Task objective | The records below hold a stretch from the line with "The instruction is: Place" through the line with "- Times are"; return exactly those lines, ends included, and nothing more.

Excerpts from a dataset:
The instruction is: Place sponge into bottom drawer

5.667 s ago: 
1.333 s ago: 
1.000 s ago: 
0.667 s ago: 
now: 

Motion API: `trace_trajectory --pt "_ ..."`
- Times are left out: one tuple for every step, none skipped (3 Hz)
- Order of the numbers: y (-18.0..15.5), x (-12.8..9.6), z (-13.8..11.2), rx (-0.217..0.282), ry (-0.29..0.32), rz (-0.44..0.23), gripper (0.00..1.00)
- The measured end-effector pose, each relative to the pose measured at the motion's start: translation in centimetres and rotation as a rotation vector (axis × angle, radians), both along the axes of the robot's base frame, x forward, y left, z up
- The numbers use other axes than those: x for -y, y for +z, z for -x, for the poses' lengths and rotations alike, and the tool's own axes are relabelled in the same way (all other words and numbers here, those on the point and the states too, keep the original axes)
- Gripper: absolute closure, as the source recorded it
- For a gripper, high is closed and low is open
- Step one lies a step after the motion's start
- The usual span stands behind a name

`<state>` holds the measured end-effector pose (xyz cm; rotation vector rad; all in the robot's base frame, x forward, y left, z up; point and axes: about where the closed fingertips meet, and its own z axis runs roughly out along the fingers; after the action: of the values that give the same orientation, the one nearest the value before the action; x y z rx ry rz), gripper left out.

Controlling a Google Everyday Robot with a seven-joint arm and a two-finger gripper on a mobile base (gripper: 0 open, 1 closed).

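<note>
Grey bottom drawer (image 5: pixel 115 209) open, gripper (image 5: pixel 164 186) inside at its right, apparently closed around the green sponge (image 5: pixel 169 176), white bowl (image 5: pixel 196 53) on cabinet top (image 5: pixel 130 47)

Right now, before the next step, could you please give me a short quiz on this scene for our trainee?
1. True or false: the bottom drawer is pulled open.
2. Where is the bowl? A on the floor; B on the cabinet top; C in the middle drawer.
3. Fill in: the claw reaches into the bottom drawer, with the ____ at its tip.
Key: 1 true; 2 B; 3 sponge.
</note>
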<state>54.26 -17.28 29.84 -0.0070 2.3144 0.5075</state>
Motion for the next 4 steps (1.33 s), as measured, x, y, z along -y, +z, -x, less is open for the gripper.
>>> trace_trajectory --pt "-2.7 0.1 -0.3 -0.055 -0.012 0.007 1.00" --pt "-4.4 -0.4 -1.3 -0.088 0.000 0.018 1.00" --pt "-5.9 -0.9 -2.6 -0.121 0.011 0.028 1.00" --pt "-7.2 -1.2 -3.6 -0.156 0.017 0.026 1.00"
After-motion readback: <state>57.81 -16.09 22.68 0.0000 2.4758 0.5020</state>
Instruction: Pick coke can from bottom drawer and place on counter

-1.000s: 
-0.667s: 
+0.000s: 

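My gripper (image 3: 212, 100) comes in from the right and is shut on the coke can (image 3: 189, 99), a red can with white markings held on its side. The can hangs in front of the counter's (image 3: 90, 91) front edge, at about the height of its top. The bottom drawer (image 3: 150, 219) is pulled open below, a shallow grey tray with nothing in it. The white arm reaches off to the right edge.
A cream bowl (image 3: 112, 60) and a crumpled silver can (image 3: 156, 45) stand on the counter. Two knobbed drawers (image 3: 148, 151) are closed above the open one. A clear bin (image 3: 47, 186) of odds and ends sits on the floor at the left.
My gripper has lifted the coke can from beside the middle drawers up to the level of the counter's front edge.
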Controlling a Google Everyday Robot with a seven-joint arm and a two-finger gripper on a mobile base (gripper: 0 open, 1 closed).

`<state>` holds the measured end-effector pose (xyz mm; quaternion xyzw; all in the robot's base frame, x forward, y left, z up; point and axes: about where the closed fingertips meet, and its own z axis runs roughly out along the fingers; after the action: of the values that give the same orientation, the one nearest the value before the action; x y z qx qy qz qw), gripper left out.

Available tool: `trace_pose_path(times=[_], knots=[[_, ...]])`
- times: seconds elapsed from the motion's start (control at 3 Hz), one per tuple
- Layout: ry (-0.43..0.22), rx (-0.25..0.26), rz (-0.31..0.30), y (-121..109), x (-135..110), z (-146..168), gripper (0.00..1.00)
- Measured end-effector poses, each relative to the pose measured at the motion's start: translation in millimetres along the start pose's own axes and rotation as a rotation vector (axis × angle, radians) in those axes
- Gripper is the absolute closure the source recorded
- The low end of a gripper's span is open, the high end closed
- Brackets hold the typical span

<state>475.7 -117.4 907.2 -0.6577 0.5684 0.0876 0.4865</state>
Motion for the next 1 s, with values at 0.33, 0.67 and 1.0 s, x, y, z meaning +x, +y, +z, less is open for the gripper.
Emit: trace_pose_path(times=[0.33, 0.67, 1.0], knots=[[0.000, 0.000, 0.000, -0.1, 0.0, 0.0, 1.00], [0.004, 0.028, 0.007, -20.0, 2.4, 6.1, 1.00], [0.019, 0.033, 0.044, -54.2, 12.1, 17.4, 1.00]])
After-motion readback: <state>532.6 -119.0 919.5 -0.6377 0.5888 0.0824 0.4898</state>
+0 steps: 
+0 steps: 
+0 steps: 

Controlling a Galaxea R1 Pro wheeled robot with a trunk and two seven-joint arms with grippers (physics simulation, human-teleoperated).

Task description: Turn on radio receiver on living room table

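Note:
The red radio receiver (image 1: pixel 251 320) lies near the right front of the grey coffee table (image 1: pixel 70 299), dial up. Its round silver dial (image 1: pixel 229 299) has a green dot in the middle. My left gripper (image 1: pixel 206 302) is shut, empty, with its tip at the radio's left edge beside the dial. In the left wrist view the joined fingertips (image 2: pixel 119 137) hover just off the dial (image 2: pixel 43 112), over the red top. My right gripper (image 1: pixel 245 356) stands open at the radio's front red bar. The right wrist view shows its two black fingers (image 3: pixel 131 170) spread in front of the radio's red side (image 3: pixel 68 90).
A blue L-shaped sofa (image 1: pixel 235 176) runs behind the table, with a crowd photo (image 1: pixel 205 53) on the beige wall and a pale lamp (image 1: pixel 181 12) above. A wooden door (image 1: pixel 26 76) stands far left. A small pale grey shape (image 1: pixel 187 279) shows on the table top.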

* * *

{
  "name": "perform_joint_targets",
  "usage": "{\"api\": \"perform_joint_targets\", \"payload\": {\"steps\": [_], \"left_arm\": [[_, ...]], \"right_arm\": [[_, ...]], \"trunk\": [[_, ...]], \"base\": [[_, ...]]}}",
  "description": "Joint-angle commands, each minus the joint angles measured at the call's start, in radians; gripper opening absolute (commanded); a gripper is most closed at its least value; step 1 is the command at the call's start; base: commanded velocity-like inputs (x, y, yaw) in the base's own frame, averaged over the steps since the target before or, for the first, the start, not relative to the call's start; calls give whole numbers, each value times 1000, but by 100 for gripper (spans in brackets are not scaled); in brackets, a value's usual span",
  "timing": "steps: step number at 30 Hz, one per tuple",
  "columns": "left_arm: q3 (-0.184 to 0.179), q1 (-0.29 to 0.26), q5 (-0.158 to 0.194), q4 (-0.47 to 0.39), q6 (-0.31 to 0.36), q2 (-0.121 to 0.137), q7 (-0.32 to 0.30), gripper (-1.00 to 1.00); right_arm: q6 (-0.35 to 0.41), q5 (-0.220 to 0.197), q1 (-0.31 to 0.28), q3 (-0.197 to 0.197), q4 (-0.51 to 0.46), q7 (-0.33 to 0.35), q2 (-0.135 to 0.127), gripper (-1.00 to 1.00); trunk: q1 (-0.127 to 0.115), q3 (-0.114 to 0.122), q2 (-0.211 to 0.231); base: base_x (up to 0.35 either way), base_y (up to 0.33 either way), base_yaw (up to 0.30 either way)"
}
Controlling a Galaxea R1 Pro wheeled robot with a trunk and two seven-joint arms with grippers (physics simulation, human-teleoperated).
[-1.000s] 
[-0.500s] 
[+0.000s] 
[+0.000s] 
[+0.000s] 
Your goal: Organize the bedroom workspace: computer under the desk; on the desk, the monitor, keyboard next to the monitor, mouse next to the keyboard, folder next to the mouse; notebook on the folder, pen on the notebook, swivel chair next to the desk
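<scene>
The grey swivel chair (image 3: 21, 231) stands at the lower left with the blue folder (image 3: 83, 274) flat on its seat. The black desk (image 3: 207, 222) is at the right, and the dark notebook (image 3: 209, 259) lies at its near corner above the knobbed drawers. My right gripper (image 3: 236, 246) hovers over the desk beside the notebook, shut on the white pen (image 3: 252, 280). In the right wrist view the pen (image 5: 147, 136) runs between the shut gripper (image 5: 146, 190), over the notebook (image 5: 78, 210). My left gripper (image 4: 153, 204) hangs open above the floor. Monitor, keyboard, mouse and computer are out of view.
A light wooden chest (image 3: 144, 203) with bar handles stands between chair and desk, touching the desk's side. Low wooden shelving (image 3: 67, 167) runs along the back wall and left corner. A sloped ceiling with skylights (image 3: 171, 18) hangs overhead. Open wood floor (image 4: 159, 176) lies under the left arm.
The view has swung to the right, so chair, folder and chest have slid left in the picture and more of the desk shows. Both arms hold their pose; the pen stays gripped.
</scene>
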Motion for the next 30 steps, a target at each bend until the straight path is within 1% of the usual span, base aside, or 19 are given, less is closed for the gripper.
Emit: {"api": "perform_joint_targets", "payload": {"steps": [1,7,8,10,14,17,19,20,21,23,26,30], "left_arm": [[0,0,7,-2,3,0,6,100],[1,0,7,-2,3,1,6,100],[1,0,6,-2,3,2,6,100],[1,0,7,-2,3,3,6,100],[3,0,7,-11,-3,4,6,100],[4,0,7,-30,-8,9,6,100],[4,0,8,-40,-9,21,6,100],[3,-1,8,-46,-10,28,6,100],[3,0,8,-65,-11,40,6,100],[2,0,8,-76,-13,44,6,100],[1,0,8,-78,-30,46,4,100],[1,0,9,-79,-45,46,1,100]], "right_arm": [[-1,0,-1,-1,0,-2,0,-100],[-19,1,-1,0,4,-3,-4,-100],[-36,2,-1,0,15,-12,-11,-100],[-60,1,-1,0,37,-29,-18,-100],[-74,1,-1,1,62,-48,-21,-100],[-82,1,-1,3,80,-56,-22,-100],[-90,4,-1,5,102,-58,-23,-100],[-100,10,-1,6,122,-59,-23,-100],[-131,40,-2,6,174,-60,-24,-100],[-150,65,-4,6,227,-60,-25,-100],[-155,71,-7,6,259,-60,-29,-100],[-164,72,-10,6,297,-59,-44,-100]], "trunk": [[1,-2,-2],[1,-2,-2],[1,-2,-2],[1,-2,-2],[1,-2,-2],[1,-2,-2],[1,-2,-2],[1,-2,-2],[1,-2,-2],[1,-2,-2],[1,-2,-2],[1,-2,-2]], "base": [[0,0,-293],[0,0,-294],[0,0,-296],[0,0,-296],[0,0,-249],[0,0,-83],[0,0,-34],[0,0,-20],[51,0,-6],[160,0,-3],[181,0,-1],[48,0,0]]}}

Written response |
The instruction is: Place sponge into bottom drawer

5.667 s ago: 
1.333 s ago: 
1.000 s ago: 
0.667 s ago: 
now: 

Motion API: `trace_trajectory --pt "_ ..."`
- Times are left out: one tuple for every step, none skipped (3 Hz)

Nothing else belongs in the output.